Der neue Studiengang wird einen starken Praxisbezug haben – wie soll dieser aussehen?

Aus meiner bisherigen Erfahrung aus der Lehre weiß ich, dass Studierende davon profitieren, wenn ihnen nicht nur Theorie vermittelt wird, sondern sie das Gelernte in möglichst realistischen Situationen anwenden können. Durch die praktische Arbeit entwickeln die Studierenden ein ganz anderes Bewusstsein für Möglichkeiten, die sich ergeben, aber auch für Probleme, die sich stellen. So sind beispielsweise immer noch viele Studierende überrascht, wenn sie einen Datensatz bearbeiten sollen, der Fehler oder Lücken enthält. Das ist in der Praxis ganz normal – in einer herkömmlichen Übungsaufgabe aber eher nicht.
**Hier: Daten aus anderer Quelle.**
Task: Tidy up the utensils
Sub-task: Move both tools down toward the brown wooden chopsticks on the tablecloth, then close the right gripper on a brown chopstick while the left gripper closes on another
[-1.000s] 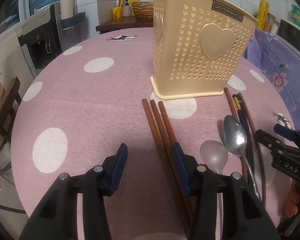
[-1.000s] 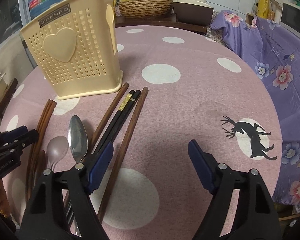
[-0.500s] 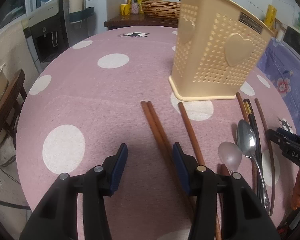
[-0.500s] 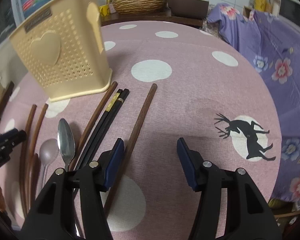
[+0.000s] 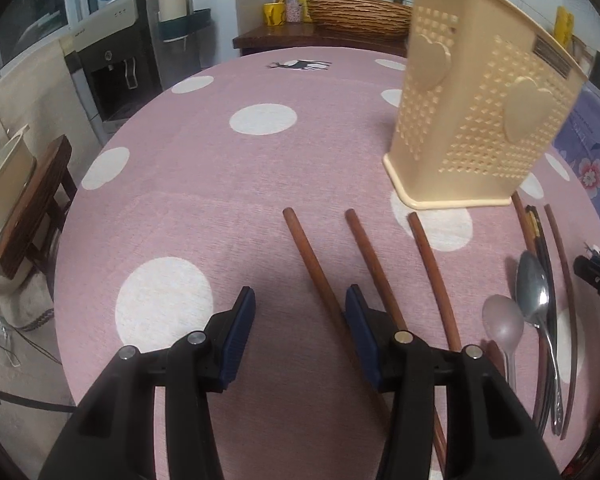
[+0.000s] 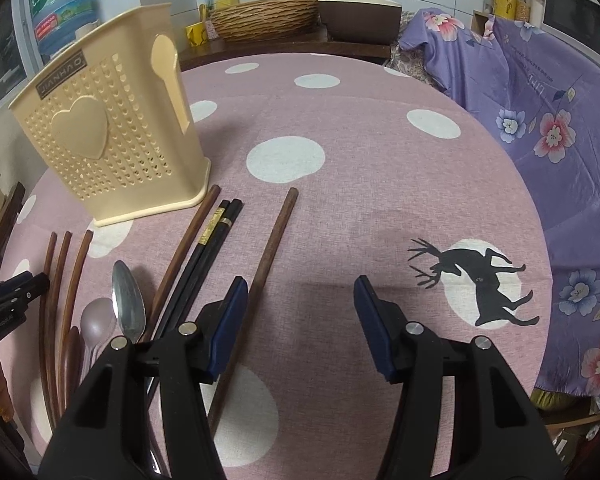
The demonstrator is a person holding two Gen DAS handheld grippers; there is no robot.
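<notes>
Pink polka-dot cloth covers the round worktop (image 5: pixel 204 184), with the cream holder (image 5: pixel 476 128) upright at the far side and every utensil lying loose in front of it, none inside.

Since a second ago I see a real change on the left: the three brown sticks (image 5: pixel 364 248) that lay bunched together are now fanned apart, the leftmost one angled toward my left tongs (image 5: pixel 300 320). Those tongs are spread, pinching nothing, with the right pad just beside that stick.

My right tongs (image 6: pixel 298 316) are spread too and empty, having shifted so the lone brown stick (image 6: pixel 272 240) runs under the left pad. The black pair (image 6: pixel 216 236) and the spoons (image 6: pixel 128 304) lie further left, unmoved.

I judge the spreading makes single sticks easier to pinch; sorting proper has not begun.
</notes>
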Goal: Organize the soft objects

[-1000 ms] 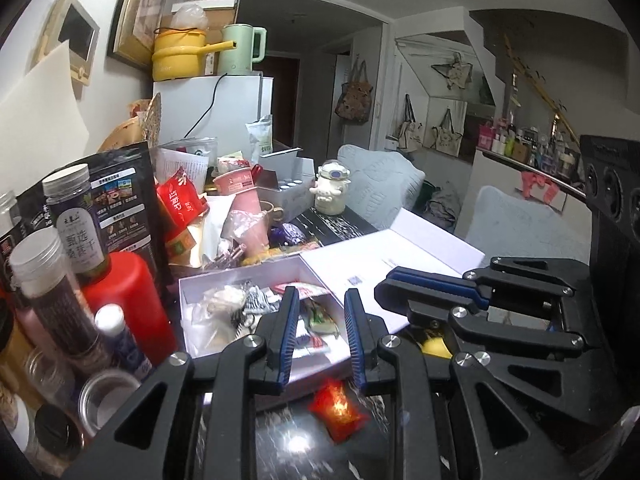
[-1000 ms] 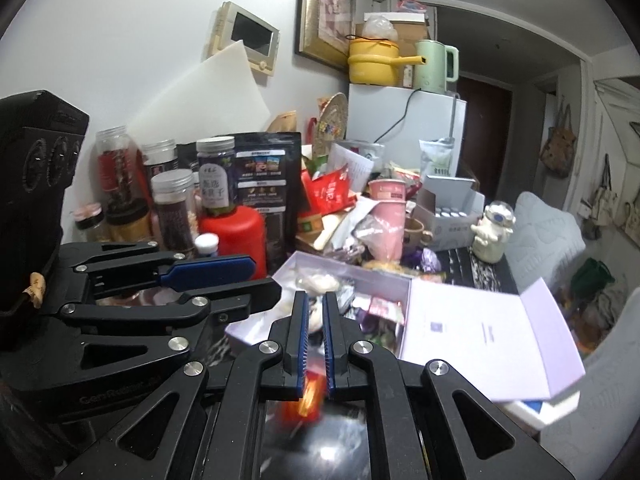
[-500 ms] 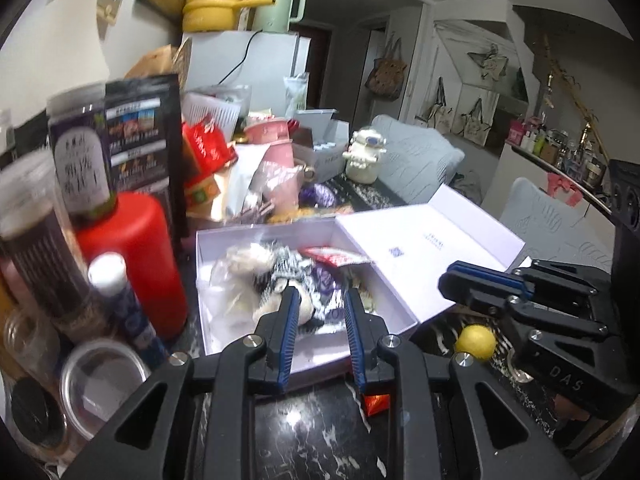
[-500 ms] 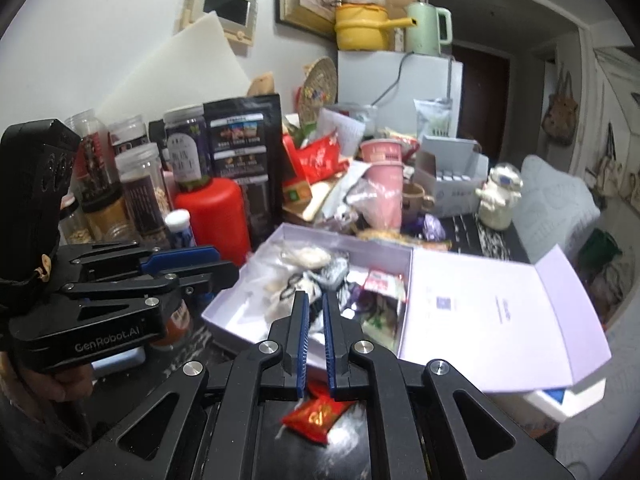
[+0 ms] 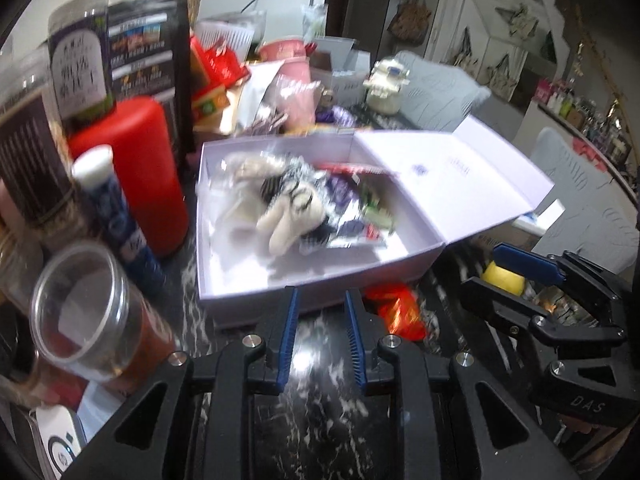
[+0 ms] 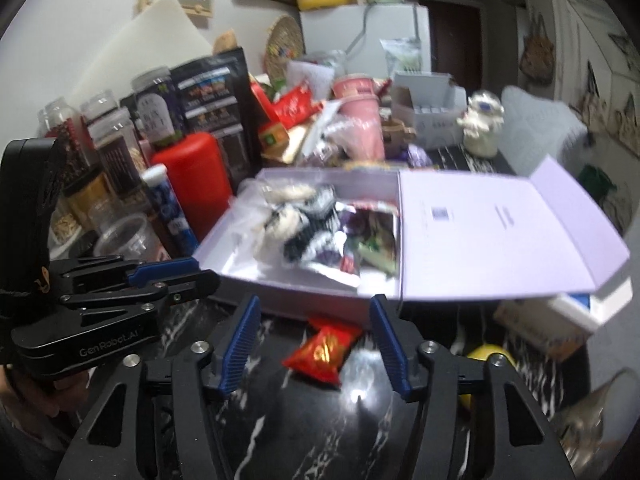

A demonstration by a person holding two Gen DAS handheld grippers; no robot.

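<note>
two tools, right tool [image 6: 314,346] wide, left tool [image 5: 320,334] narrow, empty; one red packet [image 6: 322,351], perhaps one plush [image 5: 288,216].

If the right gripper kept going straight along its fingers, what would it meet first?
Most likely the red snack packet lying on the black marble table between the open fingers of the right gripper. Just behind it stands the near wall of the lavender box; depth is unclear.

Pretty dim indoor light, overhead glare bouncing off the glossy black tabletop [image 6: 356,396]. Both views are motion-blurred, heavy fisheye bending and black vignette at the corners.
</note>
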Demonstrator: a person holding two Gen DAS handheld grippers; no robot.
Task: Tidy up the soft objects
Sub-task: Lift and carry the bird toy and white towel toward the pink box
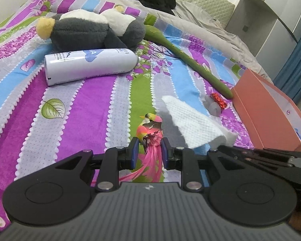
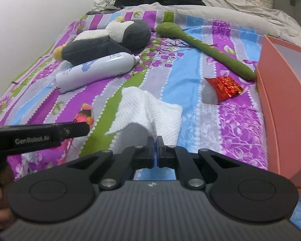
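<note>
Both grippers [image 1: 149, 149] [image 2: 155, 150] clamping bird [image 1: 150, 134], cloth [image 2: 148, 108].

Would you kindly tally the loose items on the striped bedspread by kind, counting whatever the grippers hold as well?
Plush toys: 2, penguin, green plush stick
Feathered bird: 1, in left hand-held gripper
White cloth: 1, in right hand-held gripper
Spray can: 1
Red foil wrapper: 1
Orange box: 1
Total: 7

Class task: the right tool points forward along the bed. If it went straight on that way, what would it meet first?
Probably nothing soon: the right tool already grips the white cloth; beyond lies bare bedspread, though depth is unclear.
</note>
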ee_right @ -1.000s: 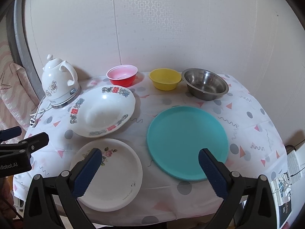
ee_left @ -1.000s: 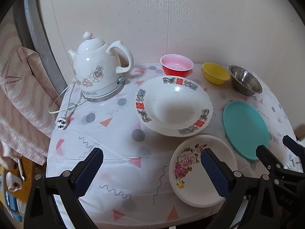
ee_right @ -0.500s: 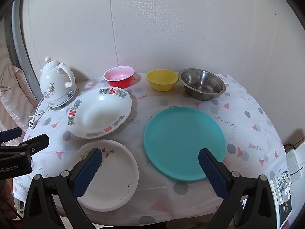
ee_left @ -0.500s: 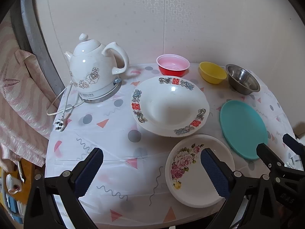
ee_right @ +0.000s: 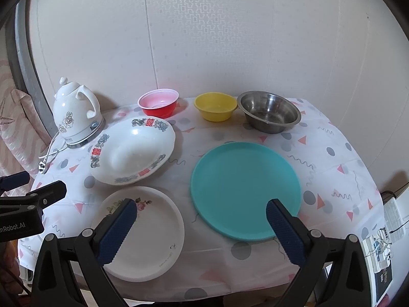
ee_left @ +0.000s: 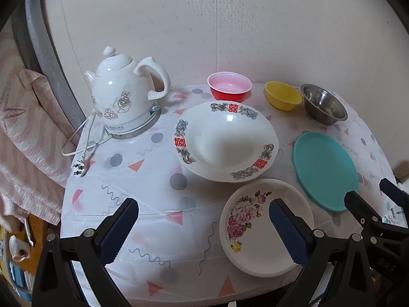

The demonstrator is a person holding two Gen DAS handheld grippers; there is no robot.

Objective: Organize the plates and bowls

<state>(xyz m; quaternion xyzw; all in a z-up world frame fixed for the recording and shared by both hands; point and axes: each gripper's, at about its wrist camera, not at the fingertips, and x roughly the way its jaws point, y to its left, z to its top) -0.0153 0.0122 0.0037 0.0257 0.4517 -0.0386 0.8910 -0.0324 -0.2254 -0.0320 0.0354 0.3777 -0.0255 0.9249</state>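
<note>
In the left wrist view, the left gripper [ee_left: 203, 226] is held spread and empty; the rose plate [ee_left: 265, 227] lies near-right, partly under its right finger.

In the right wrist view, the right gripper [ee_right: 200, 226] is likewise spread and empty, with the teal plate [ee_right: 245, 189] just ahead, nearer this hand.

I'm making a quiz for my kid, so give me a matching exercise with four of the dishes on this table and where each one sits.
Things:
1. red bowl
2. steel bowl
3. teal plate
4. rose plate

Places:
A. back right corner
B. front left, nearest the grippers
C. back row, nearest the kettle
D. front right

Pairs: 1-C, 2-A, 3-D, 4-B
</note>
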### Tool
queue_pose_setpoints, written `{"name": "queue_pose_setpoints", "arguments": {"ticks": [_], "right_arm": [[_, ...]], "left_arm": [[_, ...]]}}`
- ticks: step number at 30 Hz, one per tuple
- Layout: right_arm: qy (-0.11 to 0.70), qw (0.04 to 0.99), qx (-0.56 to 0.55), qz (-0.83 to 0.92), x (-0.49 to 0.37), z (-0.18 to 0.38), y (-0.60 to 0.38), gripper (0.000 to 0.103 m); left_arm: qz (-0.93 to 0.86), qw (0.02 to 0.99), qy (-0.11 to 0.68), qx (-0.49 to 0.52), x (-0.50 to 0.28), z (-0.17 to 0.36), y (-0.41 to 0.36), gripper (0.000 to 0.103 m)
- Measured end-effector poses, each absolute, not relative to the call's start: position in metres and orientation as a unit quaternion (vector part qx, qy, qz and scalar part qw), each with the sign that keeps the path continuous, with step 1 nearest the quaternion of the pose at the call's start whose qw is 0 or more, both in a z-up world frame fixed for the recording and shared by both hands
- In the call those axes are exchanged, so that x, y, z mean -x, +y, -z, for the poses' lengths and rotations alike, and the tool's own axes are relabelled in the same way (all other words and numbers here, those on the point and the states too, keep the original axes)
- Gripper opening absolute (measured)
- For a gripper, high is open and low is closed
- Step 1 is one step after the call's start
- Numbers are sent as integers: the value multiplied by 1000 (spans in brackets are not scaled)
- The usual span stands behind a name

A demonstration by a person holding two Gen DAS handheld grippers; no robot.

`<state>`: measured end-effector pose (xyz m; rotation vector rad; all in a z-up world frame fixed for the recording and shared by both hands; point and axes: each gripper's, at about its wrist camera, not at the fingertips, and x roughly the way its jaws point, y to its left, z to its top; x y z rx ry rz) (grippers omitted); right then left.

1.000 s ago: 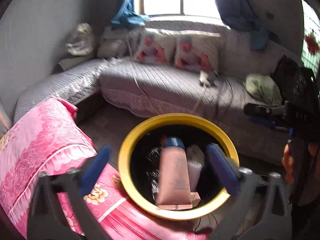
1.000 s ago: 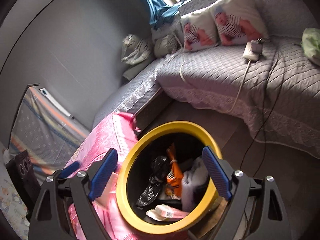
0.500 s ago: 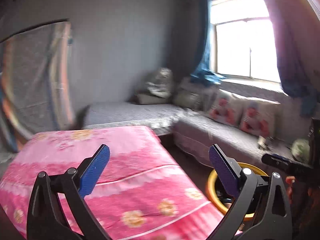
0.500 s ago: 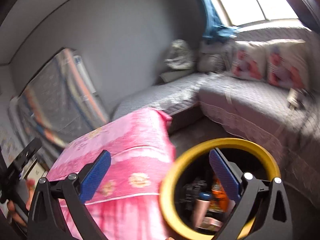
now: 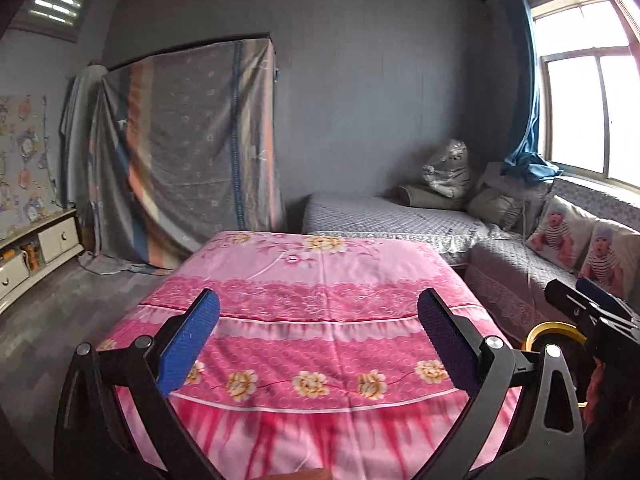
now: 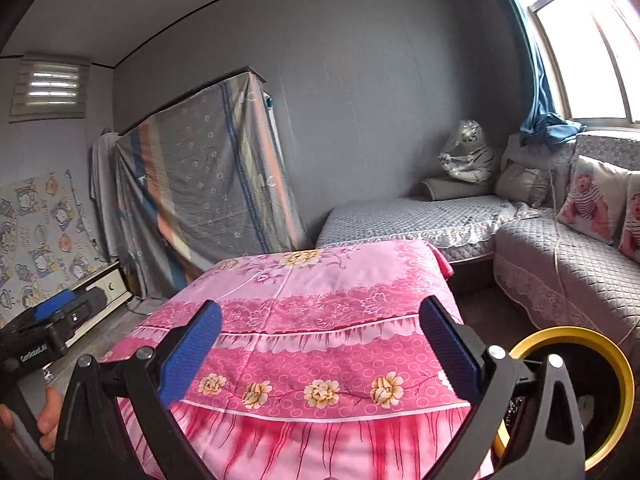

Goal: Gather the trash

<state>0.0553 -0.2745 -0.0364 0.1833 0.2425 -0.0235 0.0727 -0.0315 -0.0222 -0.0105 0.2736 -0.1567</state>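
Note:
The yellow-rimmed trash bin (image 6: 600, 344) stands on the floor at the lower right, beside the pink floral table cover (image 6: 328, 304); only a slice of its rim shows in the left wrist view (image 5: 554, 330). Its contents are mostly hidden behind the gripper. My left gripper (image 5: 318, 340) is open and empty, held level over the pink cover (image 5: 320, 288). My right gripper (image 6: 320, 348) is open and empty, also facing across the pink cover. No loose trash shows on the cover. The right gripper's body (image 5: 592, 308) shows at the right edge of the left wrist view, the left gripper's body (image 6: 52, 320) at the left edge of the right wrist view.
A grey quilted corner sofa (image 6: 420, 216) with baby-print pillows (image 6: 588, 204) runs along the right wall under the window. A cloth-draped cabinet (image 5: 188, 152) stands against the back wall. A low white drawer unit (image 5: 36, 248) is at the left.
Both grippers have swung up and left, away from looking down into the bin, and now face across the pink cover toward the back wall. The pink tube seen falling now lies in the bin.

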Motion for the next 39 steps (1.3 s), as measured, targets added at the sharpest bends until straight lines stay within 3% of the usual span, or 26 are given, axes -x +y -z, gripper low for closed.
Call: {"name": "queue_pose_setpoints", "arguments": {"ticks": [10, 39], "right_arm": [[118, 988, -82, 63, -33, 43, -260, 95], [132, 984, -86, 85, -33, 62, -262, 95]], "left_arm": [[40, 993, 105, 37, -32, 11, -15, 95], [47, 992, 111, 33, -35, 18, -23, 95]]}}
Die Praxisseminare werden so ähnlich aussehen wie in unserem MODAL-G-RIPS-Programm, einem Kooperationsprojekt der Freien Universität und dem Zuse-Institut Berlin. G-RIPS steht für Graduate-level Research in Industrial Projects for Students. Jedes Jahr im Sommer arbeiten internationale studentische Teams an einem realen Problem von Industriepartnern des MODAL-Forschungscampus‘ – zuletzt etwa eines großen Transportdienstleisters, der immer wieder gezwungen ist, kurzfristige Notfallpläne auszuarbeiten, beispielsweise wenn Mitarbeiterinnen und Mitarbeiter des Unternehmens streiken. Es ging um die Frage, wie ein Algorithmus auf Grundlage der bestehenden Daten einen solchen Plan berechnen könnte.

Was sollten Interessierte mitbringen, die Data Science studieren möchten?

Voraussetzung sind 15 Leistungspunkte in mathematischen Kursen und fünf Leistungspunkte in Programmierkursen. Unterrichtssprache ist Englisch, erforderlich sind deshalb Sprachkenntnisse auf dem Niveau B2. Umfangreiche IT-Kenntnisse braucht man für die Bewerbung nicht. Wichtig ist aber ein grundsätzliches Interesse, sich in die Datenanalyse einzuarbeiten und komplexe Fragen zu beantworten. Oder einfach gesagt: Man sollte Lust darauf haben, sich einen Datenberg vorzunehmen, um die darin versteckten Zusammenhänge zu erkennen und daraus Wissen abzuleiten.